Politico’s Monday story, which included allegations amounting to rape of a Democratic woman, has prompted almost all Democratic politicians to urge Platner to step aside, and, under Maine law, he can petition to take his name off the ballot until the close of business on Monday, July 13.
Today’s Democrats are acting much like Canada’s liberals who dumped Trudeau, Britain’s Labourites who pushed out Starmer, and the 2024 Democrats who spent nearly four weeks pushing Biden off the ticket after his disastrous debate performance.
As this is written, Platner hasn’t complied. He may be reflecting that Al Franken might still be a senator from Minnesota and Andrew Cuomo governor of New York had they not resigned in response to lesser charges.

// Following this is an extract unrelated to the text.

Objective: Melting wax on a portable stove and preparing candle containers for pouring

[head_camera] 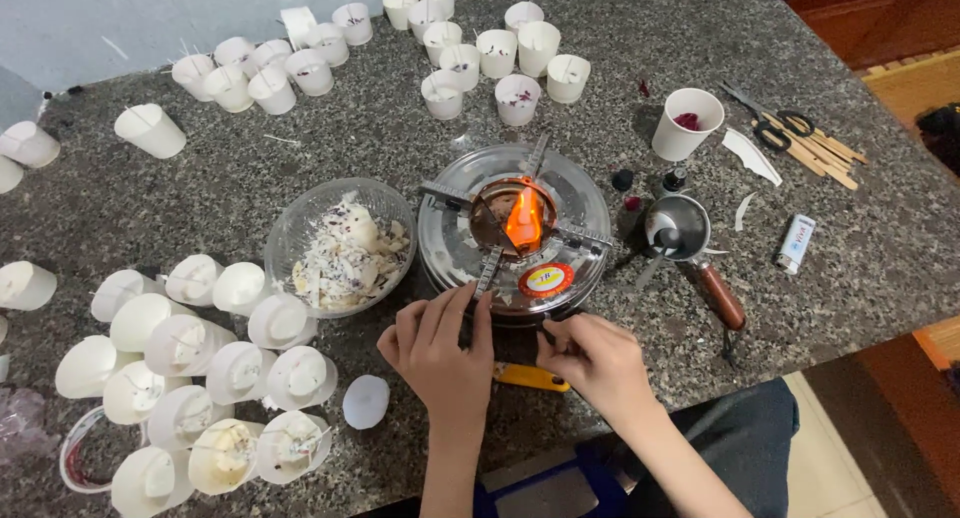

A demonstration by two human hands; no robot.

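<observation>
Both hands point(520, 353) touch round, shiny metal stove point(513, 233).

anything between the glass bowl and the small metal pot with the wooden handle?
Yes. In the head view the round metal burner, its flame lit, sits between the glass bowl and the metal pot. Both hands, left and right, touch its near edge.

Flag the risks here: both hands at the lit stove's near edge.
1. The flame burns openly in the stove; the left hand and right hand touch its near rim, so a burn is possible.
2. The bowl of wax scraps sits right beside the stove and could soften or catch.
</observation>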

There are lessons here aplenty. It’s risky to support little-known candidates. Nostalgia for a working-class politics that hasn’t existed for two generations can produce bad strategy. It’s off-putting when those who claim to be preserving “democracy” overturn the choices of voters. Going off the deep end may not be a profitable response to the otherwise going off the deep end.
Trump’s affection for tariffs and inability or unwillingness to force regime change in Iran have put his party on the path to off-year losses. But the anti-American rhetoric and the dicey candidates of the DSA Democrats are making their side unacceptable, even repulsive, to many voters. Ditching unpopular leaders sometimes helps, but not so much if it gets to be a habit.